- [WORK TASK]:
A faithful copy of all the data is required; pictures should not be included.

*** Opening of EXERCISE DATA ***

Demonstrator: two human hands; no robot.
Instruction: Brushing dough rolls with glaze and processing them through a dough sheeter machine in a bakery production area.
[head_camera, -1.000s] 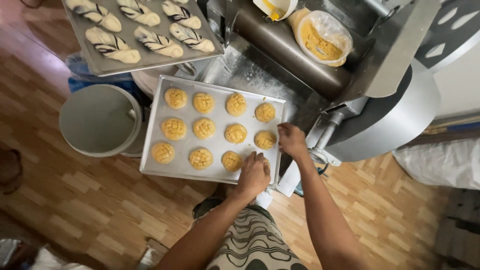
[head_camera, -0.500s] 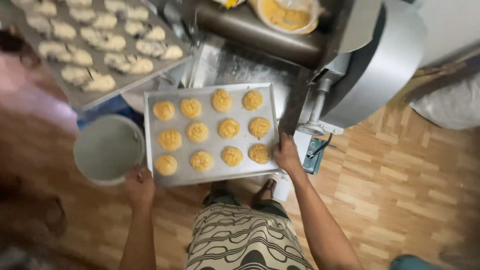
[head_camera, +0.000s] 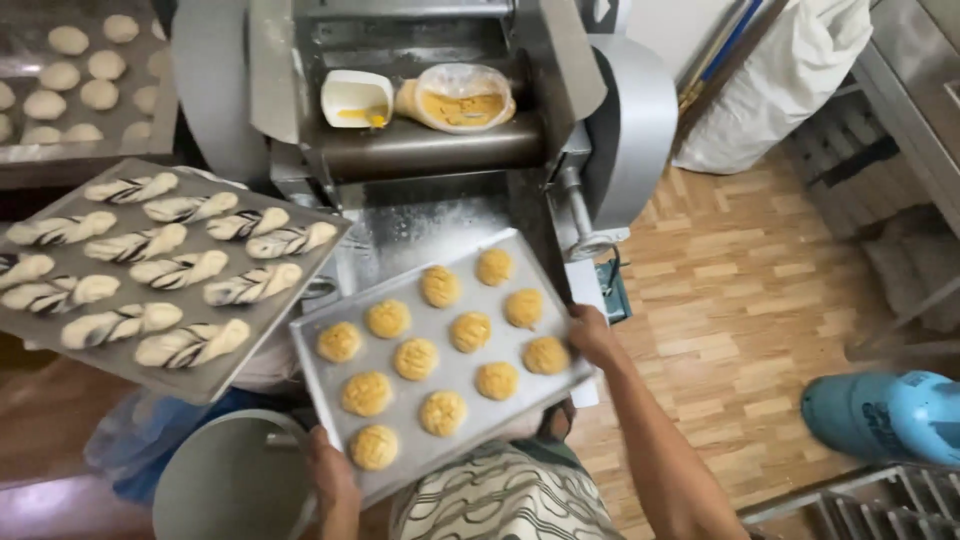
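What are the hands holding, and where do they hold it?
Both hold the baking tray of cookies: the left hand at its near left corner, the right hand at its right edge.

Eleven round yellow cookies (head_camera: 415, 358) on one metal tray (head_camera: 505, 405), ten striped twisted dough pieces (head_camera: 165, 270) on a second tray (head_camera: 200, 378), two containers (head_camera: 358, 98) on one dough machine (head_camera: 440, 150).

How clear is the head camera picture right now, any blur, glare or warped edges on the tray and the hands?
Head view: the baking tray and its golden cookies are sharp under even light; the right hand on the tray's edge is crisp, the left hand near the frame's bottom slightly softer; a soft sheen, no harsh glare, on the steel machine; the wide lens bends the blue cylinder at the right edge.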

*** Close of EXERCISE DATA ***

- [ANSWER SECTION]:
Demonstrator: two human hands; no robot.
Instruction: Brushing dough rolls with glaze and processing them through a dough sheeter machine in a bakery production area.
[head_camera, -1.000s] 
[head_camera, -0.500s] 
[head_camera, +0.000s] 
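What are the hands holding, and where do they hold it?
Both hold the baking tray of cookies: the left hand at its near left corner, the right hand at its right edge.

Eleven round yellow cookies (head_camera: 415, 358) on one metal tray (head_camera: 505, 405), ten striped twisted dough pieces (head_camera: 165, 270) on a second tray (head_camera: 200, 378), two containers (head_camera: 358, 98) on one dough machine (head_camera: 440, 150).

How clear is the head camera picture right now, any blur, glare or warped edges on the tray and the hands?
Head view: the baking tray and its golden cookies are sharp under even light; the right hand on the tray's edge is crisp, the left hand near the frame's bottom slightly softer; a soft sheen, no harsh glare, on the steel machine; the wide lens bends the blue cylinder at the right edge.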

That wraps up the answer.